*Work request*.
Find the lines below that contain the word "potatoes" and count them. Only the number should be given.

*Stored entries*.

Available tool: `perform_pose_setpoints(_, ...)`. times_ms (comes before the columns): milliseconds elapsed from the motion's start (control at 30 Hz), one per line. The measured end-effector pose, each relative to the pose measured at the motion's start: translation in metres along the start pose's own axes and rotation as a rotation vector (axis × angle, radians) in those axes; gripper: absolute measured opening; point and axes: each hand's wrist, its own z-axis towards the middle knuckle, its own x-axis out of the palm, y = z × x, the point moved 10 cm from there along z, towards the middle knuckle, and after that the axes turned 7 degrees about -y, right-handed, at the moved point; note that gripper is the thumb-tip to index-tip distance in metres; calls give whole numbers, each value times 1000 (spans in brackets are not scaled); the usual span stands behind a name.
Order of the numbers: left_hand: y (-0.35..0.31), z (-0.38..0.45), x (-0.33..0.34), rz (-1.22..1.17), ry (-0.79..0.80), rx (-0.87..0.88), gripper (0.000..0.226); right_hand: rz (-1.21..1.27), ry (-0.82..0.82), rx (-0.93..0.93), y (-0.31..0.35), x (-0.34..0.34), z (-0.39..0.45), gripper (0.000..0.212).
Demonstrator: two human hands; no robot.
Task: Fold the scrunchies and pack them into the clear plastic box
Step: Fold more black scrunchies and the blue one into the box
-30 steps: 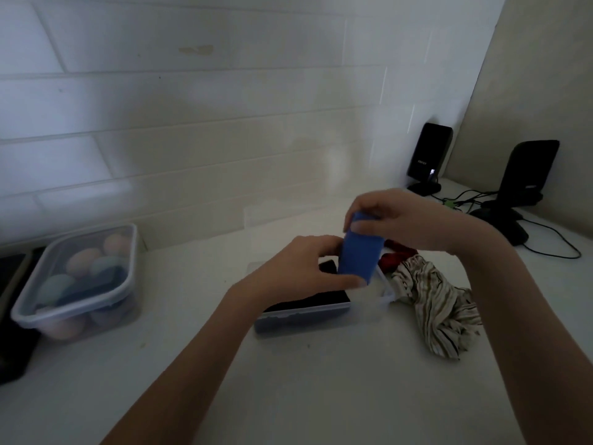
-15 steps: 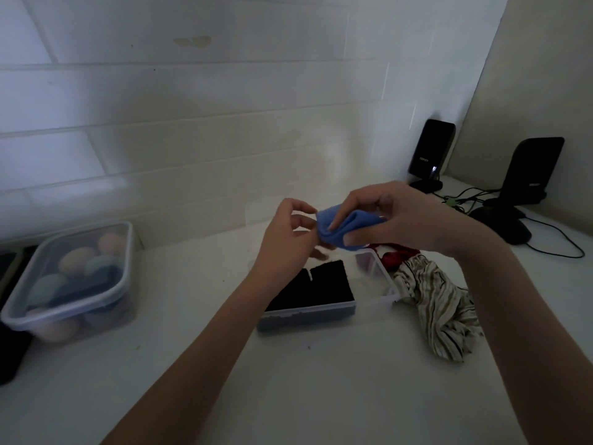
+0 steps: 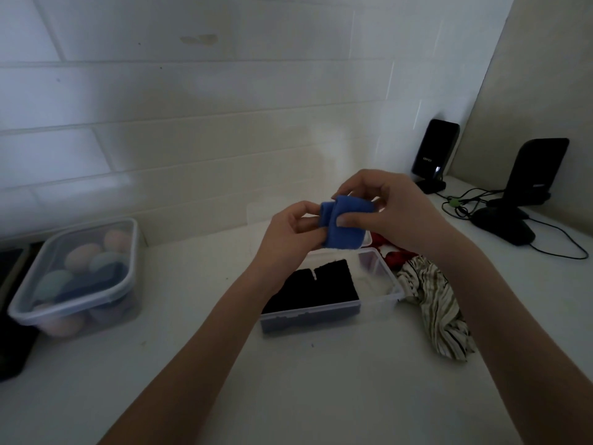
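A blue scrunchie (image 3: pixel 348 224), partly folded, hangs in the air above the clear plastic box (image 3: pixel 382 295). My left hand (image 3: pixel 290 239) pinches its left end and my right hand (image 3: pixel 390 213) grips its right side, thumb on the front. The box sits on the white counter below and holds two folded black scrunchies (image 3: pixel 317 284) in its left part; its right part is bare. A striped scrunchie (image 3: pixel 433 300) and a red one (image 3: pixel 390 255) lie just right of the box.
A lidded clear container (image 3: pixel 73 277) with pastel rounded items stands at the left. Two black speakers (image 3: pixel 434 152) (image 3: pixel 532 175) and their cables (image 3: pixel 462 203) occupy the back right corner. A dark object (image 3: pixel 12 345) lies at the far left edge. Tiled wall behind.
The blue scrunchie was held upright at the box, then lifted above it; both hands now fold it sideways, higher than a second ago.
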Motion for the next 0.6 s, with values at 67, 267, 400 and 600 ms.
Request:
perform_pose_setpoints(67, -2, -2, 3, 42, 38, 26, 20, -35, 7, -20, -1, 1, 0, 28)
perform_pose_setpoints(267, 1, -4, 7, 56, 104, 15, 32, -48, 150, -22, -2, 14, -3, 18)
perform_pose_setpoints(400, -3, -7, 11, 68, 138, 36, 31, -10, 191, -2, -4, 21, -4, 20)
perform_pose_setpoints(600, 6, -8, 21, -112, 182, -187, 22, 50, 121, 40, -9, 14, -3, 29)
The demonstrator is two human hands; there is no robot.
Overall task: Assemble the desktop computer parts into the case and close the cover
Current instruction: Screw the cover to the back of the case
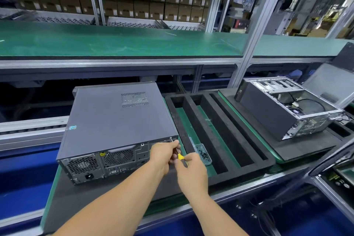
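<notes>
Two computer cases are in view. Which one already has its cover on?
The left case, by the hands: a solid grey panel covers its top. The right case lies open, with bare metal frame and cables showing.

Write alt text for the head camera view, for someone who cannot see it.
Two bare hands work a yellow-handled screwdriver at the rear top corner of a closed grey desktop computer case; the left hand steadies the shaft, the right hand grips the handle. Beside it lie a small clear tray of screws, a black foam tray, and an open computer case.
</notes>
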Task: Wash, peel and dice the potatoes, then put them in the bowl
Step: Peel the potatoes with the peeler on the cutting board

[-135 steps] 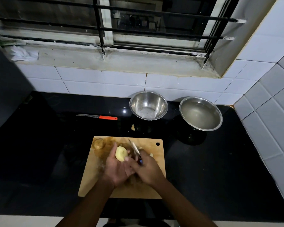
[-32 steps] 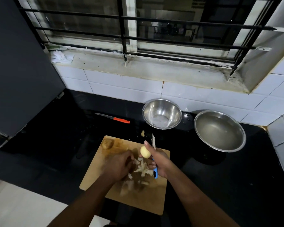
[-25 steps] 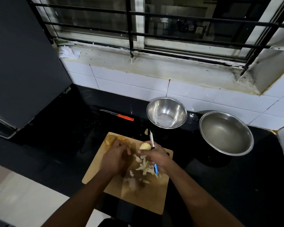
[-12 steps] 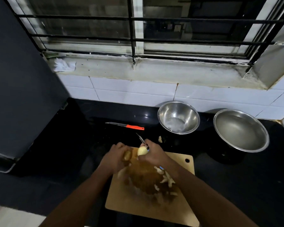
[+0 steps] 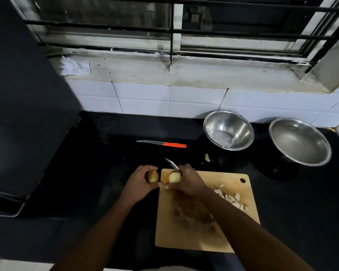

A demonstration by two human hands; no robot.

*Finished exercise*.
2